Parliament of the Kingdom of Italy
- Long title Amendments to the political electoral law, consolidated text 2 September 1919, n. 1495 ;
- Territorial extent: Kingdom of Italy
- Enacted by: Chamber of Deputies
- Enacted by: Senate
- Assented to by: King Victor Emmanuel III
- Assented to: 18 November 1923

Legislative history

Initiating chamber: Chamber of Deputies
- Introduced by: Giacomo Acerbo (PNF)
- Passed: 21 July 1923

Revising chamber: Senate
- Passed: 14 November 1923

Amends
- Royal Decree 2 September 1919, n. 1495

Repealed by
- Law 17 May 1928, n.1019

= Acerbo Law =

Italian law that gave Mussolini a majority in the Chamber of Deputies

The Acerbo Law was an Italian electoral law proposed by Baron Giacomo Acerbo and passed by the Italian Parliament in November 1923. The purpose of it was to give Mussolini's fascist party a majority of deputies. The law was used only in the 1924 general election, which was the last competitive election held in Italy until 1946.

==Background==
In 1922, Benito Mussolini became the prime minister of Italy as a result of the March on Rome. However, he still only had 35 deputies in Parliament and 10 Nationalist allies. He was in a weak position and relied on the coalition with other parties that could easily unravel and force King Victor Emmanuel III to dismiss him. The idea was to change the voting system from proportional representation to a system which would allow Mussolini to have a clear majority.

== Terms of the law ==
The Acerbo Law stated that the party gaining the largest share of the votes – provided they had gained at least 25 per cent of the votes – gained two-thirds of the seats in parliament. The remaining third was shared amongst the other parties proportionally.

==Reasoning==
Mussolini could only count on the support of 35 Fascist deputies and 10 Nationalists. The law was passed on a majority vote. The obvious question is why a majority of deputies from other parties voted for the law knowing that one way or another Mussolini would gain the 25% required. The Socialists voted against it but made no effort to coordinate other parties to oppose it. The Catholic Italian People's Party was divided and leaderless after Mussolini engineered the dismissal of Luigi Sturzo. The official policy was to abstain, but 14 deputies voted for the measure. The smaller Liberal parties generally voted in favour. They lacked clear direction and many believed Mussolini's talk of strong government or hoped to keep their positions. There is no doubt that the presence of armed squadristi in the Chamber intimidated many into voting for the measure.

==The 1924 election==

While an election was held straight afterwards under the new rules, the result has to be seriously questioned given the widespread violence against Mussolini's opposition, along with voter intimidation and electoral fraud. Consequently, his opponents were demoralised and in disarray, while many of the new Fascist deputies were ex-Liberal deputies who commanded a substantial personal following, especially in the South.

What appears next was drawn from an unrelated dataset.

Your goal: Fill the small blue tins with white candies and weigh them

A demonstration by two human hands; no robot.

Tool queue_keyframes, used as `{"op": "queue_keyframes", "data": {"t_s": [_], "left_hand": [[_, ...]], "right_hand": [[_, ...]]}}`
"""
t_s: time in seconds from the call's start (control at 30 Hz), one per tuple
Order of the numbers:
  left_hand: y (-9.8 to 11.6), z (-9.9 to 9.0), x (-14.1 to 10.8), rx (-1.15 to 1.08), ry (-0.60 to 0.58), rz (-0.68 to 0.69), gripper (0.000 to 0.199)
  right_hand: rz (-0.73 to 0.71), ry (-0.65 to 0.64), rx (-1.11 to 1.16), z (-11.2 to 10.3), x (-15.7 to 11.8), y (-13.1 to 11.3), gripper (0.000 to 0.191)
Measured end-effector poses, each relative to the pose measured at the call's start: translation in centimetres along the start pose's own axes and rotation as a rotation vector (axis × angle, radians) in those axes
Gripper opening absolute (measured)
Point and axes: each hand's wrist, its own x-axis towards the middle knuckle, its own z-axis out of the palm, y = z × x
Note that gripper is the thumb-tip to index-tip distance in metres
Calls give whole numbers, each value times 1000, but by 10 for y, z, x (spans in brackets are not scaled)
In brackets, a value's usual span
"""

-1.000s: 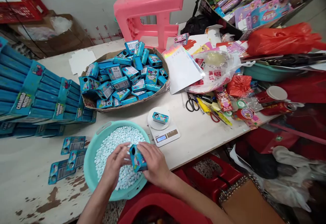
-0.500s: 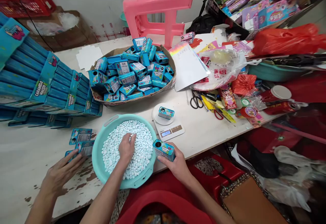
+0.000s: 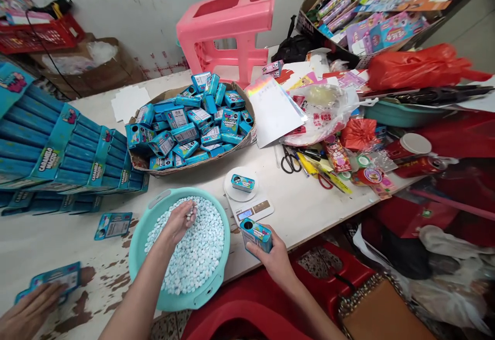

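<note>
At the left edge of the frame, tall blue printed cardboard racks stand on the white, stained counter. Below them, a co-worker's hand lies over flat blue card packs at the lower left; a single flat blue pack rests nearer the basin. In the round turquoise plastic basin, below centre, the left hand has its fingers curled, mostly closed, round a few small pale sweets. Above, a cardboard tray holds many small blue boxes. Right of the basin, a white digital scale bears a blue box, its long axis running left to right. Just below the scale, the right hand grips another, blue rectangular box between thumb and fingers; its round dark opening faces up near the left end, and its long axis slopes down rightward. Black-handled scissors lie farther right.
</note>
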Motion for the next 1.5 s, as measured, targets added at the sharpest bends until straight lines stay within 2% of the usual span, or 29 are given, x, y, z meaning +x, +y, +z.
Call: {"op": "queue_keyframes", "data": {"t_s": [0.07,0.17,0.27,0.33,0.43,0.53,0.63,0.7,0.77,0.83,0.9,1.0,1.03,1.07,1.13,1.2,1.27,1.33,1.37,1.43,1.47,1.5], "left_hand": [[19,33,9,157,-113,36,32],[45,84,26,545,-205,230,27],[58,120,42,1006,-147,424,20],[58,134,51,1239,-96,451,17],[51,140,59,1358,-64,461,22],[48,130,59,1251,-57,490,25],[50,95,42,1161,26,476,30],[51,64,22,1251,64,353,36],[49,38,1,1383,48,221,35],[45,30,-10,1426,23,236,30],[39,46,-6,1369,6,419,31],[31,99,25,1330,-68,722,48],[30,117,38,1368,-106,764,55],[29,131,50,1406,-151,759,52],[33,143,64,1424,-152,719,36],[41,130,55,1379,-24,703,25],[52,93,24,1320,172,709,29],[62,39,-19,1284,403,672,41],[64,7,-39,1256,606,624,48],[61,-60,-69,1240,987,359,61],[56,-92,-76,1228,1107,193,66],[47,-122,-78,1209,1172,47,67]], "right_hand": [[18,13,-2,-9,4,1,41],[36,39,10,-22,10,3,42],[38,69,20,-37,13,7,41],[40,94,15,-45,15,10,40],[51,123,16,-55,16,13,41],[55,136,38,-59,17,14,40],[53,137,52,-60,18,12,40],[52,134,46,-58,17,10,41],[50,125,42,-56,17,9,42],[45,111,40,-53,18,9,43],[39,96,40,-49,18,9,43],[44,70,34,-41,18,9,44],[48,63,27,-39,18,9,44],[54,57,17,-37,17,9,45],[68,55,-3,-36,15,9,47],[86,65,-22,-36,14,10,47],[106,84,-49,-39,13,11,45],[125,100,-68,-41,14,12,44],[135,106,-67,-41,14,12,44],[158,121,-39,-39,16,12,44],[170,130,-20,-37,17,11,44],[181,139,-1,-34,18,10,45]]}}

The widespread voter fraud was denounced by the leader of the Unitary Socialist Party Giacomo Matteotti in a speech to the Chamber of Deputies on 30 May 1924. Matteotti was subsequently kidnapped and murdered by Fascist militiamen led by Amerigo Dumini. The murder caused uproar and outrage in Italy and abroad, causing a constitutional crisis that would eventually lead to the establishment of the fascist dictatorship in Italy.

== Repeal ==
Following the transformation of Italy into a one-party state in 1926, the Acerbo Law became obsolete. In 1928, the Italian Parliament (now purged of any serious opposition) overwhelmingly passed a new electoral law, known as Rocco Law from its proponent Alfredo Rocco. The new law turned Italian elections into a plebiscite on a single list of candidates selected by the Grand Council of Fascism from members of the National Fascist Party and affiliated organizations.